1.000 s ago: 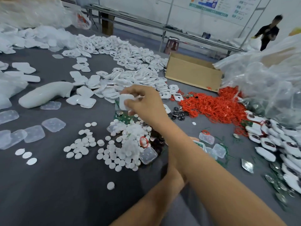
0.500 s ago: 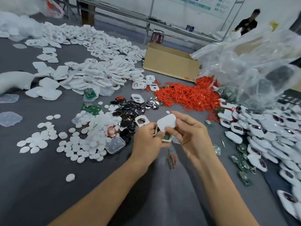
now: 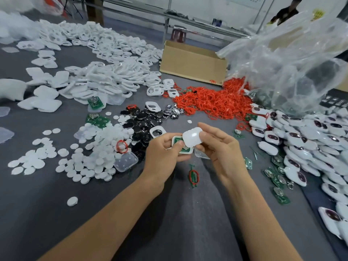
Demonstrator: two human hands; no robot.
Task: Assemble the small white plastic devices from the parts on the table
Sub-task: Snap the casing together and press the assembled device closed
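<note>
My left hand [image 3: 163, 149] grips a white shell half with a green circuit board [image 3: 178, 142] seated in it, held just above the table's middle. My right hand [image 3: 218, 147] pinches a plain white cover [image 3: 192, 137] between thumb and fingers, tilted over the right edge of that shell and overlapping it. White round discs [image 3: 90, 157] lie heaped to the left of my hands. Black and silver button cells [image 3: 143, 121] sit beyond them. Red rubber rings [image 3: 209, 102] form a pile further back. Assembled white devices [image 3: 310, 144] are stacked at the right.
A large heap of white shell frames [image 3: 105, 72] covers the far left of the grey table. A cardboard box [image 3: 192, 63] and a big clear plastic bag [image 3: 293, 59] stand at the back right. Loose green boards [image 3: 278, 178] lie right of my forearm. A person stands far behind.
My right hand came back from the far shell pile with the white cover and now holds it against the shell in my left hand. The camera view shifted right and down.
</note>
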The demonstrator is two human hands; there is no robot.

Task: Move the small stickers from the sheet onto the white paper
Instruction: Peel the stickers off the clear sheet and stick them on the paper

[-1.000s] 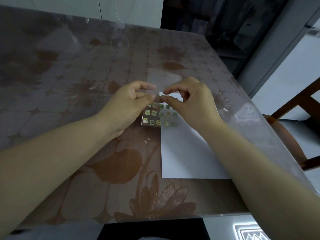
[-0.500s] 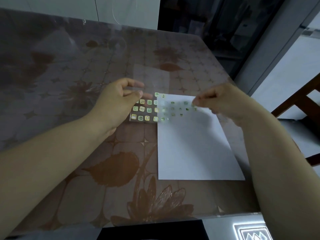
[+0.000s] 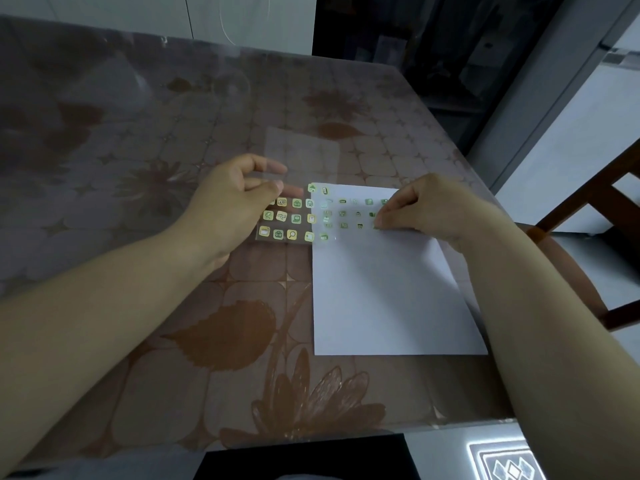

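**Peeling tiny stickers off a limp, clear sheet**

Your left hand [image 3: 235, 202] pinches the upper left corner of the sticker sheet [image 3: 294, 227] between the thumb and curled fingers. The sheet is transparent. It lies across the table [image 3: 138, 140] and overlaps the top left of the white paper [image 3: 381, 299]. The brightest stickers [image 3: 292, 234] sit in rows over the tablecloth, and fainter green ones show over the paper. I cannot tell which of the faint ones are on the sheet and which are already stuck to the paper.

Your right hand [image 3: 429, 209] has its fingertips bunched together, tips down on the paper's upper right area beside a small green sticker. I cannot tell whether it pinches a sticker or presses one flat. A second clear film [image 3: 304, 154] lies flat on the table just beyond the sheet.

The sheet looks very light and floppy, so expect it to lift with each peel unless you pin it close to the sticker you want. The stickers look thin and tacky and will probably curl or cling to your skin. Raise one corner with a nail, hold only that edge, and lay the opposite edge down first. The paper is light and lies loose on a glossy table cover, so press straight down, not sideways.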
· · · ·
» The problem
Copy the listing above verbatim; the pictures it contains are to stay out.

» Task solution
1.000 s ago: 
0.500 s ago: 
now: 
Demonstrator: two human hands; no robot.
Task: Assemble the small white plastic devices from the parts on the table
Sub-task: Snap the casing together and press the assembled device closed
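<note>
My left hand [image 3: 163, 149] grips a white shell half with a green circuit board [image 3: 178, 142] seated in it, held just above the table's middle. My right hand [image 3: 218, 147] pinches a plain white cover [image 3: 192, 137] between thumb and fingers, tilted over the right edge of that shell and overlapping it. White round discs [image 3: 90, 157] lie heaped to the left of my hands. Black and silver button cells [image 3: 143, 121] sit beyond them. Red rubber rings [image 3: 209, 102] form a pile further back. Assembled white devices [image 3: 310, 144] are stacked at the right.
A large heap of white shell frames [image 3: 105, 72] covers the far left of the grey table. A cardboard box [image 3: 192, 63] and a big clear plastic bag [image 3: 293, 59] stand at the back right. Loose green boards [image 3: 278, 178] lie right of my forearm. A person stands far behind.
My right hand came back from the far shell pile with the white cover and now holds it against the shell in my left hand. The camera view shifted right and down.
</note>
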The demonstrator is two human hands; there is no robot.

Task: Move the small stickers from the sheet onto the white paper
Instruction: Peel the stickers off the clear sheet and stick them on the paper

[-1.000s] 
[-0.500s] 
[+0.000s] 

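**Peeling tiny stickers off a limp, clear sheet**

Your left hand [image 3: 235, 202] pinches the upper left corner of the sticker sheet [image 3: 294, 227] between the thumb and curled fingers. The sheet is transparent. It lies across the table [image 3: 138, 140] and overlaps the top left of the white paper [image 3: 381, 299]. The brightest stickers [image 3: 292, 234] sit in rows over the tablecloth, and fainter green ones show over the paper. I cannot tell which of the faint ones are on the sheet and which are already stuck to the paper.

Your right hand [image 3: 429, 209] has its fingertips bunched together, tips down on the paper's upper right area beside a small green sticker. I cannot tell whether it pinches a sticker or presses one flat. A second clear film [image 3: 304, 154] lies flat on the table just beyond the sheet.

The sheet looks very light and floppy, so expect it to lift with each peel unless you pin it close to the sticker you want. The stickers look thin and tacky and will probably curl or cling to your skin. Raise one corner with a nail, hold only that edge, and lay the opposite edge down first. The paper is light and lies loose on a glossy table cover, so press straight down, not sideways.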

What this exercise needed has been supplied.